You consent to the use of electronic communications regarding these Terms and the Services, and agree that such communications, whether received via email or through the Services, satisfy any requirements that would be met if they were in hard copy. This provision does not affect your statutory rights. We may give notice to you by email, a posting on the Site, or other reasonable means. You must give notice to us in writing via email to or as otherwise expressly provided in these Terms.

h.   Headings and Interpretation.

Headings and the summary explanations at the beginning of each Section of these Terms are for reference only and do not affect the parties’ rights and obligations. As used herein, “may” means “has the right, but not the obligation, to”; “includes” and its variations means “including, but not limited to”; and “days” means calendar days, provided that obligations that would be due on a weekend or holiday will be due on the next business day following such weekend or holiday.

i.   Language.

These Terms are drafted in Dutch, and where Hypervault has provided you with a translated version of the Terms we do so for your convenience. The Dutch version of the Terms shall apply in accordance with Belgian language law in the event of any conflict with the translated version.

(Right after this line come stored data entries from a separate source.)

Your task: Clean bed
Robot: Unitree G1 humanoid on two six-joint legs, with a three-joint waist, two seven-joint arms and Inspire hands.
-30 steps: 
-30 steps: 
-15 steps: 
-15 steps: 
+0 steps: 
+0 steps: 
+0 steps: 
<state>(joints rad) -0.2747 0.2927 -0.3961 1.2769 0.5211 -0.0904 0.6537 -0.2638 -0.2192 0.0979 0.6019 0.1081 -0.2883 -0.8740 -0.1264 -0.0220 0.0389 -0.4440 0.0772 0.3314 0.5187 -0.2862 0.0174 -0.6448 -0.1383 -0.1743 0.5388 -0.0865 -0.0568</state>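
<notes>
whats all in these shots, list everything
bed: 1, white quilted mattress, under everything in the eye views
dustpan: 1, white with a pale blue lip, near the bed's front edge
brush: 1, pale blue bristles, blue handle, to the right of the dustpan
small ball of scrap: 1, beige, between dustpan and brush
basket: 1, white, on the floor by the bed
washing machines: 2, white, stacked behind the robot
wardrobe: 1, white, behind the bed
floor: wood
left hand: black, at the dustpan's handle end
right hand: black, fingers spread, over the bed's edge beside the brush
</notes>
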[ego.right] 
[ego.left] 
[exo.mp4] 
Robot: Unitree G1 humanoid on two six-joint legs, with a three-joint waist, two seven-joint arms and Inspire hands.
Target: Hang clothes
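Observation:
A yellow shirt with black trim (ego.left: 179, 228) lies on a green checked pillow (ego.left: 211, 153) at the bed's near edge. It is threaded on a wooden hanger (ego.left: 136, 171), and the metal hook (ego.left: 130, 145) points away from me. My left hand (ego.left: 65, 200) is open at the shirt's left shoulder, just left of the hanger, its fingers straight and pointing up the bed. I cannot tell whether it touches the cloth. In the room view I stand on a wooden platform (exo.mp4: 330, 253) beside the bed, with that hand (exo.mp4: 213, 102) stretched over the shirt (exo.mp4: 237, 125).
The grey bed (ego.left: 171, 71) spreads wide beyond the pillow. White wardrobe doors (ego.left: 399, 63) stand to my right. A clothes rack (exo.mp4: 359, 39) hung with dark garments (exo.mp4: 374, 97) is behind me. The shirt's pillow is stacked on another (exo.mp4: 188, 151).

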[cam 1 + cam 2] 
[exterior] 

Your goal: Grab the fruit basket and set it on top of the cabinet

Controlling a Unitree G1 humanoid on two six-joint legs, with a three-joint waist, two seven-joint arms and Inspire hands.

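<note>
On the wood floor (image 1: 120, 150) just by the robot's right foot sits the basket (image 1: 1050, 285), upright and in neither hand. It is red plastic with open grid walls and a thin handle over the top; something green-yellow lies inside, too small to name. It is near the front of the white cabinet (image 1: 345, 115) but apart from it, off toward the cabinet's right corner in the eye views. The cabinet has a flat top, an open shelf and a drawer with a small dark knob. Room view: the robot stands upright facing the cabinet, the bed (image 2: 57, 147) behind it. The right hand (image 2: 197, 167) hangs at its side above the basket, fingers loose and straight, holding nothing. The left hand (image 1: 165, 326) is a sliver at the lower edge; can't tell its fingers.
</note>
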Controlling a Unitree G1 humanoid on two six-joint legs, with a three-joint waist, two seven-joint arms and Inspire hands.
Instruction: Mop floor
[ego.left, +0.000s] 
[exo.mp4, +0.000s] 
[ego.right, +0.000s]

12.   Country-specific provision


Certain additional provisions, or modifications to the Terms, apply for residents of particular jurisdictions. Most importantly, residents of Europe are not required to arbitrate disputes.

a.   EEA.

If you reside in the European Economic Area (“EEA”), these Terms are modified as follows:

  1. Sections 1(f), 1(g), and 10 do not apply to you.
  2. These Terms, including their formation, will be governed by and interpreted in accordance with the laws of the nation in which you are resident, provided that, to the greatest extent permitted under such law, all proceedings arising under these Terms or related to the Services will be conducted on an individual basis in such nation’s courts.
  3. To inform Hypervault of a legal action, you must send a letter via overnight courier or registered mail to adres, attn: Legal.
  4. Section 11(j) does not apply to you. Complaints about the Services should be sent to

b.   United Kingdom

If you are a resident of the United Kingdom, the Terms, including Section 13(a), are modified as follows:

  1. Third parties have no rights under the Contracts (Rights of Third Parties) Act 1999 to enforce any provision of the Terms, but this does not affect any right or remedy of such third party which exists or is available apart from that Act.
  2. These Terms are drafted in the English language, and no translation of the Terms has any force and effect.

c.   Germany.

If you are a resident of Germany, the Terms, including Section 13(a), are modified as follows:

Notwithstanding anything to the contrary in Section 9(c), Company is also not liable for acts of simple negligence (unless they cause injuries to or the death of any person), except when they are caused by a breach of any substantial contractual obligations (vertragswesentliche Pflichten).